The U.S. government, states and localities were engaged in a massive recovery effort throughout the southeast. People were stranded without running water and 1.8 million homes and businesses remained without power on Monday, according to the website Poweroutage.us.

Georgia Gov. Brian Kemp said on Monday at least 25 people in his state had died, including a firefighter responding to emergency calls during the storm and a mother and her 1-month-old twins who were killed by a falling tree. South Carolina reported at least 29 dead.

CNN put the national death toll at 128, citing state and local officials, including 56 in North Carolina.

In North Carolina’s mountainous Buncombe County, which includes the tourist destination of Asheville, 40 people have died, the county manager said at a news briefing.

North Carolina Gov. Roy Cooper took an aerial tour of the damage and said “significant resources” would be needed in the short and long term.

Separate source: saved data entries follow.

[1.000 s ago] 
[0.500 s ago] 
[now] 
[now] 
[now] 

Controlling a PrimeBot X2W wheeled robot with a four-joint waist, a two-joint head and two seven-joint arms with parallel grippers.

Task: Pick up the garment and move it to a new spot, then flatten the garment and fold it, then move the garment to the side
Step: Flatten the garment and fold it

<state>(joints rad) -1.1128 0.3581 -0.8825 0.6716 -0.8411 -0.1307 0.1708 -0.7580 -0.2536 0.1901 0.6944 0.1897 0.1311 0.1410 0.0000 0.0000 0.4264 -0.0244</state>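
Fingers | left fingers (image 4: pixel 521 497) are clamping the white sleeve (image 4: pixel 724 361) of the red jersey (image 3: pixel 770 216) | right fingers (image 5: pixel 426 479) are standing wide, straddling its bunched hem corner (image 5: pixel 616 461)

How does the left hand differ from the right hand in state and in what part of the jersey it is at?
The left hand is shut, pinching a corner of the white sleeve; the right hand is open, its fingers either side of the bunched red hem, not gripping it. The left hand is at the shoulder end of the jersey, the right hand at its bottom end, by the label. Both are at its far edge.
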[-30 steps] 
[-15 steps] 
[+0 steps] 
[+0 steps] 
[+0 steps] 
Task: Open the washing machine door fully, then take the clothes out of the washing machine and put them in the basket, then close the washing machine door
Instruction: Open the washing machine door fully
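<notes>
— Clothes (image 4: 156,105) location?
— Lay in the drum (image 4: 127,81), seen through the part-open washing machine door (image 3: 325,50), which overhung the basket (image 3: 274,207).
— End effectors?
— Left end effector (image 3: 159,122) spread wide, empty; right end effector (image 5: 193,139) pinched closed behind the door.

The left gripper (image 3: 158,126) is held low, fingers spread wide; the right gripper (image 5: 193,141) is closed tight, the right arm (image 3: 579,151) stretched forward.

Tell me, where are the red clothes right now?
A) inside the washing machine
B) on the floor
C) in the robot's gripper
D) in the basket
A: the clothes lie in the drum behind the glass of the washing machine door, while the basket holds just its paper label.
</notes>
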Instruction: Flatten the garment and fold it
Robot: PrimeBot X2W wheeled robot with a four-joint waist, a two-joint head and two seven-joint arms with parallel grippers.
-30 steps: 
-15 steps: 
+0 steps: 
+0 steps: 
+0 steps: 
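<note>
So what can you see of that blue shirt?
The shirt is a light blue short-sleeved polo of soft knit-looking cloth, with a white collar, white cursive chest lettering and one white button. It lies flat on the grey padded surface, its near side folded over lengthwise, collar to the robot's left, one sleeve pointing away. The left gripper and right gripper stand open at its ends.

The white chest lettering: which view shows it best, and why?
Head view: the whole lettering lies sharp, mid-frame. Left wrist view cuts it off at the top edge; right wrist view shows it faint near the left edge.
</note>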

“The devastation was beyond belief, and even when you prepare for something like this, this is something that’s never happened before in western North Carolina. Search and rescue teams are continuing to work,” Cooper told a news briefing.

Some 1,200 federal personnel were on the ground in addition to state and local responders, and the U.S. Army Corps of Engineers was planning major debris removal.

About 3,000 federal personnel were deployed throughout the region, FEMA Administrator Deanne Criswell told CNN.

President Joe Biden, attributing the storm’s devastation to climate change, said he would visit North Carolina on Wednesday and Georgia and Florida soon after. He may also ask Congress to return to Washington for a special session to pass supplemental aid funding.

“There’s nothing like wondering, ‘is my husband, wife, son, daughter, mother, father alive?’” Biden said at the White House. “Many more will remain without electricity, water, food and communications, and whose homes and businesses are washed away in an instant. I want them to know we’re not leaving until the job is done.”